Over the past two centuries, persecution and habitat loss caused grizzly bears (Ursus arctos) to decline from a population of approximately 50,000 individuals to only 4 fragmented populations within the continental United States. In recent decades, these populations have increased and expanded in size and range due to collaborative conservation efforts and protections under the Endangered Species Act. Today, population estimates exceed 1000 animals each in the Northern Continental Divide Ecosystem (NCDE) and Greater Yellowstone Ecosystem (GYE). The Selkirk Ecosystem (SE) has approximately 50 grizzly bears, and augmentations into the Cabinet-Yaak Ecosystem (CYE) helped boost the population to an estimated 50 – 60 animals. To date, the Bitterroot (BE) and North Cascades Ecosystems (NCE) lack any known permanent residents.
Eventual connectivity between populations is a conservation goal, as is establishment of populations in currently unoccupied recovery areas. An understanding of habitat selection by grizzly bears within existing populations is crucial for predicting potential linkage zones and suitable habitat. A second urgent conservation challenge is identification of areas where grizzly bears are likely to disperse among recovery ecosystems, and proactive efforts to reduce human-grizzly bear conflicts. Our overall objective in this study was therefore to model grizzly bear movement, habitat use, and population connectivity to identify specific areas that are important for habitat use and natural connectivity among recovery ecosystems. We developed a multi-phase approach to accomplish these goals.
In phase 1, we aimed to increase understanding of how males and females use habitat within the NCDE. We employed multiple stages to test hypotheses of behavior, use newly gained knowledge to mechanistically simulate individual movements, translate results to predictive habitat maps, and test their predictive power across a large scale. Mechanistically modeling grizzly bear movements using integrated step selection functions (iSSFs) for GPS-collared grizzly bears (F = 46, M = 19) demonstrated that grizzly bears have highly individualistic spatial behaviors. Some individuals avoided whereas others preferred areas of vegetation green-up, terrain ruggedness, forest edge, riparian areas, building densities, and secure habitat. Such individualism supported the need for an individual-based modeling approach to understand and predict grizzly bear behavior. External validation demonstrated high predictive accuracy with mean Spearman rank scores of >0.90 across seasons and years, and overall scores of 1.0. The top 5 classes of our predictive habitat maps contained 73.5% of female fixes and 83.6% of male fixes, and the top class (comprising 10% of the mapped area) contained 25.6% and 41.7% of female and male fixes, respectively. Results of this phase of our research provide tools for conservation planning and served as the basis for sequential phases of our research.

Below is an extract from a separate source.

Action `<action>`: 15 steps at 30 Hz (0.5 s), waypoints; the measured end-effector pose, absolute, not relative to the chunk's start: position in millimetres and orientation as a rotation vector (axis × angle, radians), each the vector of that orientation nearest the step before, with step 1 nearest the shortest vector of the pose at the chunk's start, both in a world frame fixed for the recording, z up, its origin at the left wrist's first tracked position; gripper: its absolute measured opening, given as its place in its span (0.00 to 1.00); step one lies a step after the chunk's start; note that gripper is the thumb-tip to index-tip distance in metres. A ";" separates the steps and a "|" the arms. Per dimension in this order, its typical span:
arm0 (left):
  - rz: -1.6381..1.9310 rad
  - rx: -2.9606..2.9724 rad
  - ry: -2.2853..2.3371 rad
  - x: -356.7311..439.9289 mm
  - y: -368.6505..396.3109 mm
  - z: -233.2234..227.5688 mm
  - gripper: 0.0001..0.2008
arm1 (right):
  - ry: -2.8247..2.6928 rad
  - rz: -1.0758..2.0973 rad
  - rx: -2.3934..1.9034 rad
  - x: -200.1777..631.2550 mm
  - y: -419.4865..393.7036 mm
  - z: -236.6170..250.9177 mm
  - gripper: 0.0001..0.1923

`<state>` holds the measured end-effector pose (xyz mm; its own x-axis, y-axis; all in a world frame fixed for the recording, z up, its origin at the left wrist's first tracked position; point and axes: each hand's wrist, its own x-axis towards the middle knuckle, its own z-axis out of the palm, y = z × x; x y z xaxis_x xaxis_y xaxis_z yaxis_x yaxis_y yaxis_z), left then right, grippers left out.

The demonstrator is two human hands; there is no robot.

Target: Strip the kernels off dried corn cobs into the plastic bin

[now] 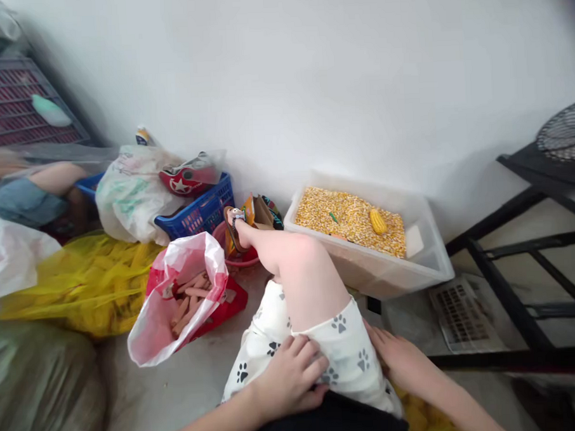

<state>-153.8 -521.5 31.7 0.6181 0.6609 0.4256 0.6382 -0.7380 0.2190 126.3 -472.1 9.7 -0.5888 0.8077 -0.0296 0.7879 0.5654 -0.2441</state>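
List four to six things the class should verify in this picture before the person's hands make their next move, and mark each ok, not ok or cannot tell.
1. Both hands free of objects: ok. The left hand and right hand rest flat on the paw-print shorts, holding nothing.
2. Clear bin upright, with kernels inside: ok.
3. A whole corn cob ready on the kernels: ok.
4. Red-and-white bag open, bare cobs showing: ok.
5. Path from hands to bin unobstructed: not ok, the raised knee lies between.
6. Yellow sack contents: cannot tell.
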 end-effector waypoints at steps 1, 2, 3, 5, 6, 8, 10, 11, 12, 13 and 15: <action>0.773 2.835 1.103 -151.5 -524.6 31.0 0.16 | -2.699 0.379 -1.364 130.4 -477.9 6.2 0.42; 0.787 2.896 1.083 -148.9 -527.4 30.2 0.15 | -2.692 0.409 -1.340 134.0 -483.3 1.9 0.41; 0.797 2.957 1.064 -146.0 -529.8 29.6 0.14 | -2.678 0.431 -1.311 137.0 -488.0 -3.1 0.41; 0.800 3.049 1.048 -139.5 -532.9 30.3 0.12 | -2.622 0.415 -1.263 141.0 -494.2 -14.2 0.39; 0.802 3.074 1.049 -135.6 -533.6 31.8 0.12 | -2.581 0.391 -1.242 141.9 -495.4 -19.7 0.38; 0.799 3.102 1.016 -126.5 -534.3 36.9 0.11 | -2.474 0.327 -1.190 141.2 -493.8 -28.9 0.34; 0.780 3.100 0.975 -114.9 -534.8 43.0 0.13 | -2.351 0.269 -1.124 137.6 -488.0 -33.1 0.29; 0.759 3.088 0.979 -108.1 -535.2 45.5 0.15 | -2.286 0.251 -1.089 134.8 -484.1 -33.0 0.26; 0.741 3.061 1.033 -100.9 -535.6 47.4 0.18 | -2.225 0.248 -1.057 131.3 -480.1 -31.4 0.24; 0.713 3.036 1.091 -93.2 -535.9 48.4 0.20 | -2.164 0.259 -1.037 127.2 -475.9 -28.3 0.21; 0.666 3.002 1.211 -77.5 -535.3 48.4 0.22 | -2.037 0.329 -1.041 116.7 -467.4 -18.5 0.15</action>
<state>-77.5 -535.3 48.4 0.6525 0.6285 0.4234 0.6941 -0.7199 -0.0011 116.7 -467.4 -18.5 -0.3349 0.7698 0.5433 0.5597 0.6264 -0.5426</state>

In phase 2, we tested whether our iSSFs developed for NCDE bears in phase 1 were transferable to the SE, CYE, and GYE. We simulated 100 replicates of 5,000 steps for each iSSF in each ecosystem, summarized relative use into 10 equal-area classes for each sex, and overlaid GPS locations from bears in the SE, CYE, and GYE on resulting maps. Spearman rank correlations between numbers of locations and class rank were ≥0.96 within each study area, indicating models were highly predictive of grizzly bear space use in these nearby populations. Assessment of models using smaller subsets of data in space and time demonstrated generally high predictive accuracy for females. Although mostly high across space and time, predictive accuracy for males was low within some watersheds and in summer within the SE and CYE, potentially due to seasonal effects, vegetation, and food assemblage differences. Altogether, these phase 2 results demonstrated high transferability of our models to landscapes in the Northern Rocky Mountains, suggesting they may be used to evaluate habitat suitability and connectivity throughout the region to benefit conservation planning.
In phase 3, we simulated connectivity pathways for grizzly bears between recovery ecosystems in the Northern Rockies. Building on phases 1 and 2, we modeled movements to identify potential pathways for dispersal, using the iSSFs developed in phase 1. We applied the models in a >300,000 km2 area including the NCDE, CYE, GYE, and BE. First, we simulated directed movements (randomized shortest paths with 3 levels of exploration) between start and end nodes for routes between populations. Second, we simulated undirected movements from start nodes in the NCDE, CYE, or GYE (no predetermined end nodes). We summarized and binned results as classes 1 (lowest relative predicted use) - 10 (highest relative predicted use) and evaluated predictions using 127 outlier grizzly bear locations. Values at outlier locations indicated good model fit and mean classes at outlier locations (≥7.4) and Spearman rank correlations (≥0.87) were highest for undirected simulations and directed simulations with the highest level of exploration. Our resulting predictive maps will facilitate on-the-ground application of this research for prioritizing habitat conservation, human-bear conflict mitigation, and transportation planning. Additionally, our overall modeling approach has direct utility for myriad species and conservation applications.
Additional phases of this work are ongoing.